O Galo que recebeu a comunidade árabe, que carregou o nego Ubaldo do Independência à Praça Sete, o Atrético da primeira torcida feminina, liderada por Alice Neves, do punho erguido de um Rei assumindo a briga dos súditos. Ainda hoje, quando vejo esse povo se reunindo nas ruas de Belo Horizonte para celebrar o dia 25 de março, tenho a certeza de que fiz a escolha certa, pois essa energia não enferruja com o tempo.

Por isso, a dor é grande ao ver alguém vestindo preto e branco proferir “olha a sua cor”. “É nego Ubaldo aí!”, teriam respondido os atleticanos da década de 50. Quem estava ao lado, na arquibancada, deveria ter erguido o punho comprando a briga daquele súdito do Rei preto das décadas de 70 e 80. A expressão facial séria de Fábio Coutinho, segurança do Mineirão, não lembrou em nada o sorriso de Dadá Maravilha ou Ronaldinho, pretos donos do Brasil, donos da América.

Fábio Coutinho, alvinegro de coração, sempre cantou com convicção que torce para o time de preto, de favelado, mas que quando joga, o Mineirão fica lotado.
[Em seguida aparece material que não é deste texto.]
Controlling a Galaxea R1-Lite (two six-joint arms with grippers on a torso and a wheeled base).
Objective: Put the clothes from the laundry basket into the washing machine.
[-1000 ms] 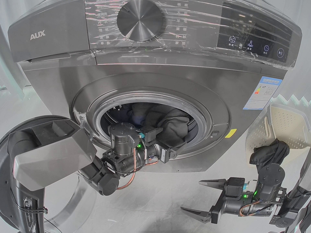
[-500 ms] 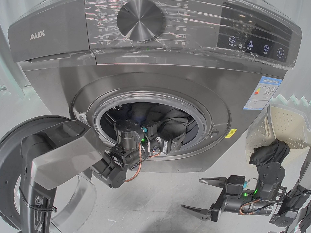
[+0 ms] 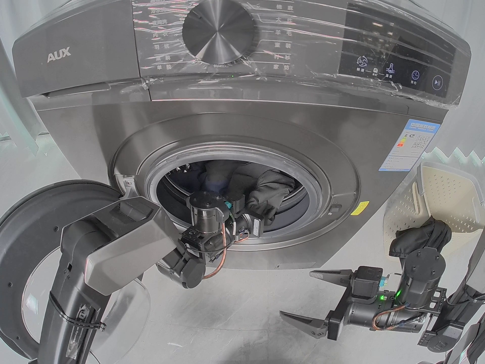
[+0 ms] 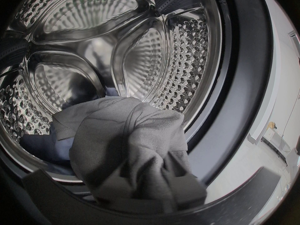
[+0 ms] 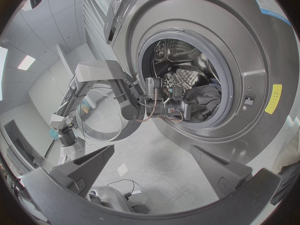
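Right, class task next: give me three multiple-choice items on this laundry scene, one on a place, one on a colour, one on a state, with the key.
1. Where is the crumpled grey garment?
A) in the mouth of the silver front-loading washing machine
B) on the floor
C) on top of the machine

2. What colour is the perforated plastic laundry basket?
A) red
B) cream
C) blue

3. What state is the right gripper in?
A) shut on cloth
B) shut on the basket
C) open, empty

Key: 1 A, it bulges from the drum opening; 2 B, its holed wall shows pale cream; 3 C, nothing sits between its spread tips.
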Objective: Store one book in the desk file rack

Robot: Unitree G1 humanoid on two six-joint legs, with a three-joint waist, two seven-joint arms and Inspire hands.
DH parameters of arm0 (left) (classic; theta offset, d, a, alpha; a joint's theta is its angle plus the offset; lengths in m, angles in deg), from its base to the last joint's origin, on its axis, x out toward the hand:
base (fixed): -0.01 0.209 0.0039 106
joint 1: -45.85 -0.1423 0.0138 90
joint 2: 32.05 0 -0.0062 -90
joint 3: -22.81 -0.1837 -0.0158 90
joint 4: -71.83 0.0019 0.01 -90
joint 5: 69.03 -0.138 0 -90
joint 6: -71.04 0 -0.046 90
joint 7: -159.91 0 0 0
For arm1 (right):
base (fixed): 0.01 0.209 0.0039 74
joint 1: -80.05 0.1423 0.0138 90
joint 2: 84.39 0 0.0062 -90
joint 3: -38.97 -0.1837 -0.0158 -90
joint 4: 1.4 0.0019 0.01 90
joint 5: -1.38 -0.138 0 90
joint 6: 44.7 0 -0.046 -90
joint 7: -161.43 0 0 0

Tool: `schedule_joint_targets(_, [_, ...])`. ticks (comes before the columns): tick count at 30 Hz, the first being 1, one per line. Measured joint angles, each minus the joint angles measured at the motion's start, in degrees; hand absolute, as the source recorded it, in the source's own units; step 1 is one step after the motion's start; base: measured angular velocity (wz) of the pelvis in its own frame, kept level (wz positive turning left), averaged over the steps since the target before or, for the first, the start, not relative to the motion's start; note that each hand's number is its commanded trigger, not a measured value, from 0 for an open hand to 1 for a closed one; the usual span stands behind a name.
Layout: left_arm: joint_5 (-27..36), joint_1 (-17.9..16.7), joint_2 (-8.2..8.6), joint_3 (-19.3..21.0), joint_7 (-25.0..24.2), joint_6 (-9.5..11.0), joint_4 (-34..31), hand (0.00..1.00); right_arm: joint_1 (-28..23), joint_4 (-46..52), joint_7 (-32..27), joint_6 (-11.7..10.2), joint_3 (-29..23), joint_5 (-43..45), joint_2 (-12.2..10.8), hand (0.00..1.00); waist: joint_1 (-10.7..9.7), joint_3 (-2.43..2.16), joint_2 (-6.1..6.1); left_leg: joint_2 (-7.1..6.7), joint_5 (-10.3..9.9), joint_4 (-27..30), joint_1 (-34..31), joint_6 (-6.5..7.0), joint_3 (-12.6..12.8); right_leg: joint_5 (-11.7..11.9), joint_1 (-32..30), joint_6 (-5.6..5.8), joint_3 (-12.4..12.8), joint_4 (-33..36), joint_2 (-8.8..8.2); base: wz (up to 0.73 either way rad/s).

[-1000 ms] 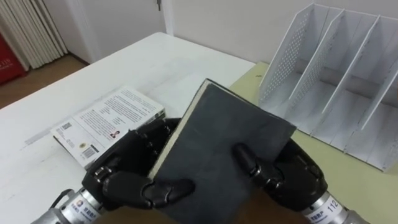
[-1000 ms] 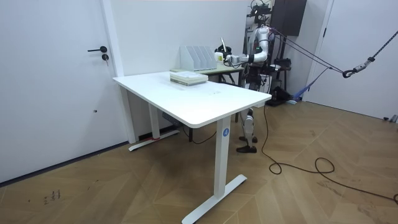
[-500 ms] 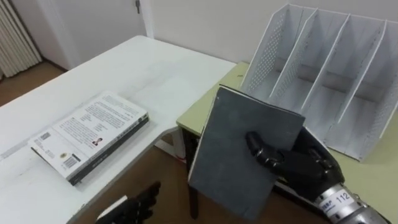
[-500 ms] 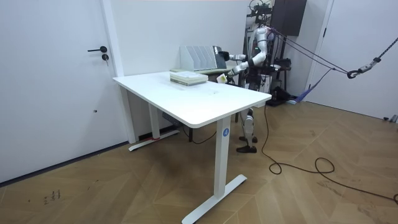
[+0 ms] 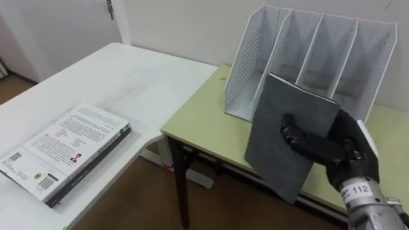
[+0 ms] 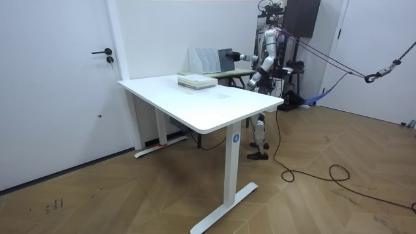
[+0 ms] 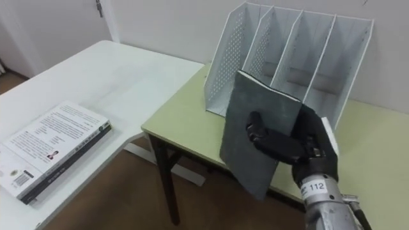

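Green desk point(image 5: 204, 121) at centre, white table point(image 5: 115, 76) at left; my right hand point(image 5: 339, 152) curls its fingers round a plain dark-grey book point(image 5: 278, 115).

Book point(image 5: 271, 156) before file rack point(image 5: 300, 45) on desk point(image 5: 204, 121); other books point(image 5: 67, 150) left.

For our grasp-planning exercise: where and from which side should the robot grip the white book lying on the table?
The white book lies flat on the white table, so only its edges offer a pinch. Its long dark side faces the table's near edge: probably come in from there. The right hand is occupied, shut on the dark book.
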Motion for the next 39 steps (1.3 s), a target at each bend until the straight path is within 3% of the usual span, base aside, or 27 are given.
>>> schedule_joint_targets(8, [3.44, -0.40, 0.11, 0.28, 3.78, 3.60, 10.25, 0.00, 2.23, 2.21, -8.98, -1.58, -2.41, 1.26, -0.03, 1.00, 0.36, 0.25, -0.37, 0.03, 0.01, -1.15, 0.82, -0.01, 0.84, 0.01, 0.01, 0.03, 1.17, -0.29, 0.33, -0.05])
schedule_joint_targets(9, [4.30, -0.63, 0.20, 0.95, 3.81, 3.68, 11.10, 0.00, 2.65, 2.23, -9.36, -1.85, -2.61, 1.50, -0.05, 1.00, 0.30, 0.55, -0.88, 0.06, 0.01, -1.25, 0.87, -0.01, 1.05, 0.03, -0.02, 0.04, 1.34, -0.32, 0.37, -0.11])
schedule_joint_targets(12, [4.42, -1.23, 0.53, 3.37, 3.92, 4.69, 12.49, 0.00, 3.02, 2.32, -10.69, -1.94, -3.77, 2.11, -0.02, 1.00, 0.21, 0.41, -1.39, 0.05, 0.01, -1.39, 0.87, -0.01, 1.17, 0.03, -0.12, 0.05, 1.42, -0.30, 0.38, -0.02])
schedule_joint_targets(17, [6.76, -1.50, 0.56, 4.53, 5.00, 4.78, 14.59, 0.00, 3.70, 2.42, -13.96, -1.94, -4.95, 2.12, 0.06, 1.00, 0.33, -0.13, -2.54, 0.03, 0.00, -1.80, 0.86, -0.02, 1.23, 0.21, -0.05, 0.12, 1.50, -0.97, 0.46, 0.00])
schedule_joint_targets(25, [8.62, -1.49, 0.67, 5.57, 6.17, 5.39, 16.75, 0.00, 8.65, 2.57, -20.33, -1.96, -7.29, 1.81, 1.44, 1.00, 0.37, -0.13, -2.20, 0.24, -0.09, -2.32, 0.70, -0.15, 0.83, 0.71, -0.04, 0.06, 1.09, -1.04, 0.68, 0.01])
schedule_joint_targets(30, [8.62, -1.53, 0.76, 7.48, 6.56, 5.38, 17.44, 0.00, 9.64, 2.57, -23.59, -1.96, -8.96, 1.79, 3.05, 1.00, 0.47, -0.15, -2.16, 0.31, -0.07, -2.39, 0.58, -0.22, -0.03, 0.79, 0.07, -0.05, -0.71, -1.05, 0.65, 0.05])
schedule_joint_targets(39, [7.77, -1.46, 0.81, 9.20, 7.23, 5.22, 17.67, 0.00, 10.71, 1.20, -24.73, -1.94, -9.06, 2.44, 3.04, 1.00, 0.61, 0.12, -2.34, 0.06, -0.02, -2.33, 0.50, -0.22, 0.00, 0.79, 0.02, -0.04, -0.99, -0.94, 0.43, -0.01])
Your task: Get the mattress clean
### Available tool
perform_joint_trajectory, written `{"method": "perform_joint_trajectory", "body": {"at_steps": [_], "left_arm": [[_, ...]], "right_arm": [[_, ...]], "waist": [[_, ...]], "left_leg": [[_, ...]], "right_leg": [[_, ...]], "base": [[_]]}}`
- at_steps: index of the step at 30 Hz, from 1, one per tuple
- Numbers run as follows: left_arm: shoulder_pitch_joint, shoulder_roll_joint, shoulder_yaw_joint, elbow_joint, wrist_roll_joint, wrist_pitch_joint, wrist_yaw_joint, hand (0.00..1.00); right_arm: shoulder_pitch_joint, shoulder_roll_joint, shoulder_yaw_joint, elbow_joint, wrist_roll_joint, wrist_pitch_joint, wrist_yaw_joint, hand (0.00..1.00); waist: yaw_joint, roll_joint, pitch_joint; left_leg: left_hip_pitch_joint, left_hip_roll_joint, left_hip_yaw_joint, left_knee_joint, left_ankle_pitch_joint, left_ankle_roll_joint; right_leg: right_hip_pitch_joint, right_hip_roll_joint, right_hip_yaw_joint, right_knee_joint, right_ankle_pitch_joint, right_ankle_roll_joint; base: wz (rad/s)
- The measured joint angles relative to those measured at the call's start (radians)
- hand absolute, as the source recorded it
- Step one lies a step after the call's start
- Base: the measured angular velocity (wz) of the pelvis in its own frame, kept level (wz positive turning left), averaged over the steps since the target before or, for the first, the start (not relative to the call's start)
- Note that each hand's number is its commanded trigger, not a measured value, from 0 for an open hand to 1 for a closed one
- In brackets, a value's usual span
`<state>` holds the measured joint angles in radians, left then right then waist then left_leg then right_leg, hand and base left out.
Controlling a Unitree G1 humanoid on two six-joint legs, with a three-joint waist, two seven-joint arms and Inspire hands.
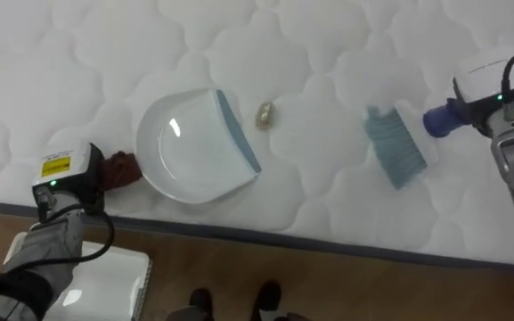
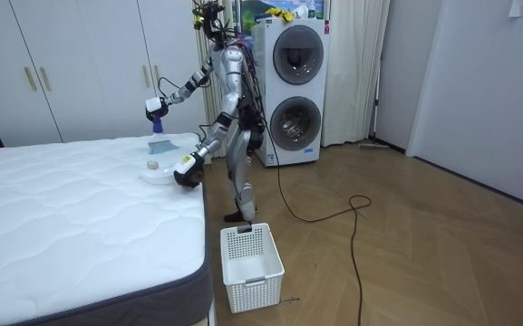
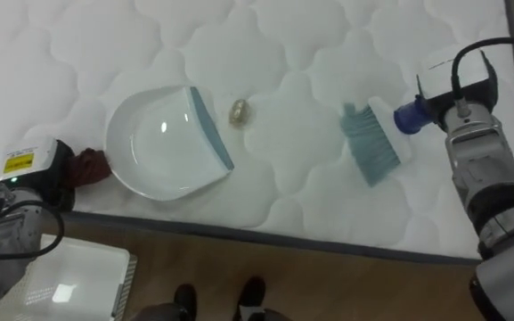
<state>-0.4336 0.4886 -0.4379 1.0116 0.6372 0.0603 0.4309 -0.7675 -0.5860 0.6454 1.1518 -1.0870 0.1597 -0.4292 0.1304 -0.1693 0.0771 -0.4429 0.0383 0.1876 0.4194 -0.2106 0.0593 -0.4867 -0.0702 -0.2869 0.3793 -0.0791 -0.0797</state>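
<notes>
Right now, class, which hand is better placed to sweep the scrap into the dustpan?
Right. The right hand holds the brush, and the scrap lies between it and the dustpan, by its open lip. The left hand is at the dustpan's back.

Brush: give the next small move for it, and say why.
Probably sweep the brush leftward across the mattress to the beige scrap. The scrap lies just off the blue lip of the dustpan, the brush held by the right robot hand sits to its right, and the left robot hand is at the dustpan's handle.
</notes>
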Motion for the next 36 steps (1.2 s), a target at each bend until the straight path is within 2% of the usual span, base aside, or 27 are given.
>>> {"method": "perform_joint_trajectory", "body": {"at_steps": [3, 6, 11, 20, 31, 34, 35, 36], "left_arm": [[0.001, -0.002, 0.0, 0.0, 0.0, 0.001, 0.006, 1.0], [0.001, -0.007, 0.0, -0.004, 0.0, 0.005, 0.021, 1.0], [0.001, -0.013, 0.0, -0.013, 0.001, 0.006, 0.019, 1.0], [0.001, -0.015, 0.0, -0.015, 0.001, 0.007, 0.002, 1.0], [0.007, -0.02, 0.0, -0.035, 0.015, 0.044, -0.011, 1.0], [0.007, -0.024, 0.0, -0.041, 0.016, 0.053, -0.011, 1.0], [0.007, -0.026, 0.0, -0.04, 0.016, 0.053, -0.011, 1.0], [0.007, -0.028, -0.001, -0.04, 0.016, 0.053, -0.012, 1.0]], "right_arm": [[-0.008, 0.005, -0.001, 0.0, 0.028, 0.005, -0.031, 1.0], [-0.044, 0.034, -0.004, 0.0, 0.047, 0.005, -0.055, 1.0], [-0.051, 0.074, -0.004, 0.001, 0.069, 0.004, -0.081, 1.0], [-0.052, 0.077, -0.005, 0.002, 0.071, 0.004, -0.094, 1.0], [-0.052, 0.093, -0.004, -0.038, 0.07, 0.006, -0.095, 1.0], [-0.051, 0.108, 0.0, -0.038, 0.071, 0.009, -0.095, 1.0], [-0.051, 0.119, 0.001, -0.038, 0.071, 0.008, -0.094, 1.0], [-0.05, 0.123, 0.002, -0.038, 0.071, 0.008, -0.094, 1.0]], "waist": [[0.0, 0.004, 0.0027], [0.0, 0.013, 0.0092], [0.01, 0.013, 0.0095], [0.011, 0.013, 0.0093], [0.013, 0.015, 0.0085], [0.012, 0.022, 0.0092], [0.012, 0.029, 0.013], [0.012, 0.033, 0.0134]], "left_leg": [[0.001, -0.001, -0.001, -0.004, 0.0, -0.001], [-0.003, 0.0, -0.002, -0.005, 0.001, -0.002], [-0.007, 0.001, -0.004, -0.007, 0.001, -0.003], [-0.007, 0.001, -0.005, 0.005, 0.002, -0.002], [0.002, 0.001, -0.003, -0.007, 0.005, -0.007], [0.004, 0.001, -0.003, -0.006, 0.005, -0.007], [0.01, 0.001, -0.002, -0.006, 0.005, -0.007], [0.013, 0.001, -0.002, -0.006, 0.005, -0.007]], "right_leg": [[0.0, 0.0, -0.002, -0.001, 0.001, -0.001], [-0.004, 0.001, -0.002, -0.002, 0.001, -0.002], [-0.007, 0.001, -0.008, -0.003, 0.001, -0.002], [-0.004, -0.001, -0.013, -0.001, 0.001, -0.002], [0.0, 0.0, -0.014, 0.0, 0.001, -0.002], [0.003, 0.0, -0.015, -0.001, 0.001, -0.003], [0.01, 0.0, -0.016, -0.004, 0.002, -0.003], [0.013, 0.0, -0.016, -0.005, 0.002, -0.003]], "base": [[0.01], [0.0], [0.02], [0.0], [0.0], [0.0], [0.0], [0.0]]}}
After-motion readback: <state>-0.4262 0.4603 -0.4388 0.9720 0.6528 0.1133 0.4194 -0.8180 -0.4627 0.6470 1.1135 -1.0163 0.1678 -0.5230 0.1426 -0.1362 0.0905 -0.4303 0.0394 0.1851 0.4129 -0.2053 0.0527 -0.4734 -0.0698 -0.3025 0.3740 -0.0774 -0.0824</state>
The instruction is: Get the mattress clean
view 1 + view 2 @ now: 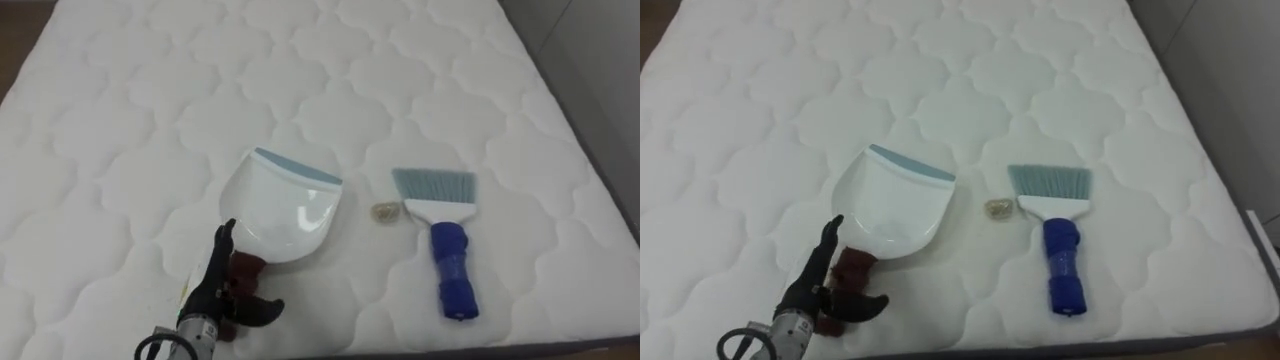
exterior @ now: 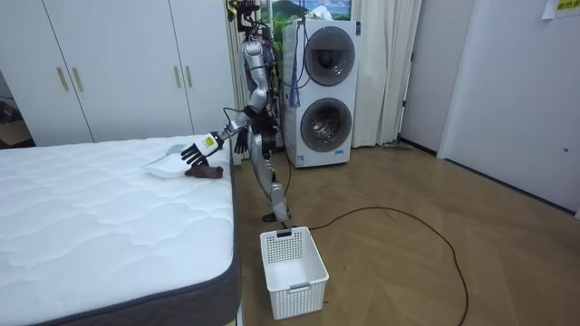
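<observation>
So on the white quilted mattress [image 1: 150, 100] there's one dustpan [image 1: 280, 210], one brush [image 1: 445, 240] and one little beige scrap [image 1: 385, 212], all sitting lower-middle in the eye view. The scrap lies between the pan and the brush, right by the bristles, and it's too small to tell what it actually is. The pan's dark red handle [image 1: 247, 268] is partly covered by the left hand [image 1: 214, 288] at the lower left. That hand's fingers are spread wide on either side of the handle, not clamped on it; can't tell if they touch. In the room view the right hand [image 2: 240, 141] hangs by the hip, and one white basket [image 2: 292, 272] sits on the floor at lower centre.
</observation>
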Robot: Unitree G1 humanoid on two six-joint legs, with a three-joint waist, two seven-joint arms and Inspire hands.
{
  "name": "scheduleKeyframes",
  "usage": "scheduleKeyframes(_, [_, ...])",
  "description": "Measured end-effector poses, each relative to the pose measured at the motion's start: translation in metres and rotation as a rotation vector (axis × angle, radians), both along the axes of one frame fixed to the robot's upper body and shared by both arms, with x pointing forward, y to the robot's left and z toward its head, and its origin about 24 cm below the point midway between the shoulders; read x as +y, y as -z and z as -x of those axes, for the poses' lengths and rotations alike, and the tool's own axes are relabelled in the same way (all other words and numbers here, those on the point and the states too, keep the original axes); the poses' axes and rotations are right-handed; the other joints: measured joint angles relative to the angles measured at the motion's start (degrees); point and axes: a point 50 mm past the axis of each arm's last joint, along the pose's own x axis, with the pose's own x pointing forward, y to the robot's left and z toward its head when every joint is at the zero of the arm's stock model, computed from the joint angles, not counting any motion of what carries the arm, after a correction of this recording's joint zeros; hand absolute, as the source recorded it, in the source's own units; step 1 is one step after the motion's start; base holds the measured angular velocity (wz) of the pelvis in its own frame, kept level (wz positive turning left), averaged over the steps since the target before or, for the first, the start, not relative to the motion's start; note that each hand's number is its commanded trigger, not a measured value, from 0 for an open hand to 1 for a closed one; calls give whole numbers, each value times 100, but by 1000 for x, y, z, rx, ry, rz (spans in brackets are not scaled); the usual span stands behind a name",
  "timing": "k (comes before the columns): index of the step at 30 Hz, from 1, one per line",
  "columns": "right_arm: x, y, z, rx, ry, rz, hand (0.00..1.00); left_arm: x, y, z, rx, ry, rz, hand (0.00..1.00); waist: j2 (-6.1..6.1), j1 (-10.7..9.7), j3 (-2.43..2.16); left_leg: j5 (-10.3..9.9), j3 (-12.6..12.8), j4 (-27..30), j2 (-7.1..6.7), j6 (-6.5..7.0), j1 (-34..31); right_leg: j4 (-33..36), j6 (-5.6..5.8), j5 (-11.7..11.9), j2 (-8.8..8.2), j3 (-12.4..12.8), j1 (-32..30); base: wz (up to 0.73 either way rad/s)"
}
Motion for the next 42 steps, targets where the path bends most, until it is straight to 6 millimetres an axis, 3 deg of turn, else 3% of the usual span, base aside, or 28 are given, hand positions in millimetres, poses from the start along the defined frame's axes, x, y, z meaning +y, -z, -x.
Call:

Que ele seja abraçado pelos filhos da Alice Neves, que o Clube Atlético Mineiro use a energia dos versos ‘lutar, lutar, lutar’ para entender qual é o papel dele na história de Minas Gerais. Apesar de vivermos em uma época de clube-empresa, arenas, sócios, que esse Galo, forte e vingador, jamais perca as raízes que fizeram o Rafael escolhê-lo. Levanta a crista, afia a espora e erga esse punho. Não se trata de política, falo sobre atleticanismo, energia que só nós podemos definir e sentir. Vai incomodar alguém tomar essa postura? Prefiro que incomode mesmo esses que questionam a cor da pele. Incomodados, não usarão nossa camisa, não estarão conosco na arquibancada.

Nunca foi só bola na casinha, a briga aqui sempre foi muito maior. Amanhã, o Fábio Coutinho não estará mais nas manchetes dos jornais, e é nesse instante que precisamos levantar nossa bandeira, fazer barulho, não só na arquibancada. Use esse alcance mundial, vai para cima deles, Galo! Seu povo fala Atrético. Com orgulho!